今となっては信じられないことだが、高度経済成長期の洗玉橋には高欄がなく、バスの転落事故が起こってしまった。いくらなんでも危険ということで、昭和三六年に上流に車両専用の橋を、車が安全にカーブできる四五度近い斜角を付けて新設(写真1)。役割を終えた洗玉橋は建設省から撤去を命じられたが、当時の町長・議長が頑強に拒否し、今に至ることとなった。高欄取り換え工事直前の平成7年の洗玉橋は、蔦カズラに覆われ錆びだらけの鉄高欄が取り付けられた荒れた状態であり、大清掃活動ののち(写真4)、あたらしい高欄が配置された。
四、あたらしい洗玉橋
オリジナルの高欄は平成十三年に川床から一部が偶然発掘され公園に置かれているが、劣化が激しくそのまま使うことは安全上むずかしい。もしオリジナルに復元したら、束柱の間隔が跳びすぎて現在の基準を満たさないため(スキマから人が転落する可能性がある)、元の意匠を踏襲して現在の基準にあう意匠で復元したと思われる。当時の担当者も断腸の思いで決断したにちがいなく、これ以上事情を知らないわたしが偉そうに意見を述べることは控えたい。
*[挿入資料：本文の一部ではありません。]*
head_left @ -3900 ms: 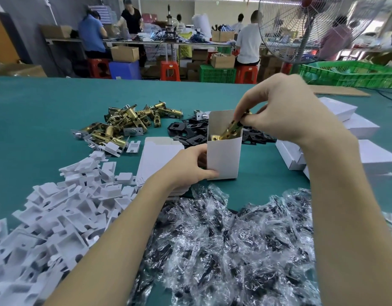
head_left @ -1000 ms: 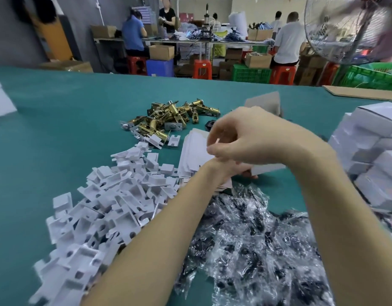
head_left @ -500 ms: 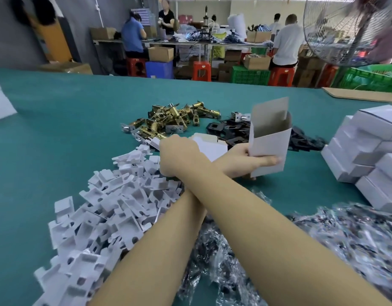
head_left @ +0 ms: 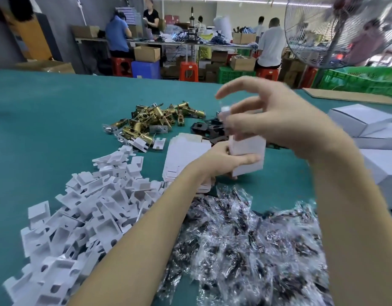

少なくとも、何も知らずに初めて徒歩でわたったわたしは、この高欄に温かみ・親しみやすさを感じた。オリジナルの改変というとよくない印象があるかもしれないが、その時代時代の事情にあわせ、できる努力を尽くしてきたのだと思う。
イベントの締めで、本橋の棟梁であった橋本勘五郎さんの子孫の方が挨拶をされた。勘五郎さんは、造った橋を、ひとが喜こんでわたってくれるのが何よりも嬉しいと口にしていた。一三〇年経った今、こうしてみなさんに愛されているのを見て、自分も嬉しいとおっしゃっていたのが印象的だった。歩行者が安全に渡れるようになった、あたらしい洗玉橋は、今でも地元の誇りであり、愛されていることは間違いない。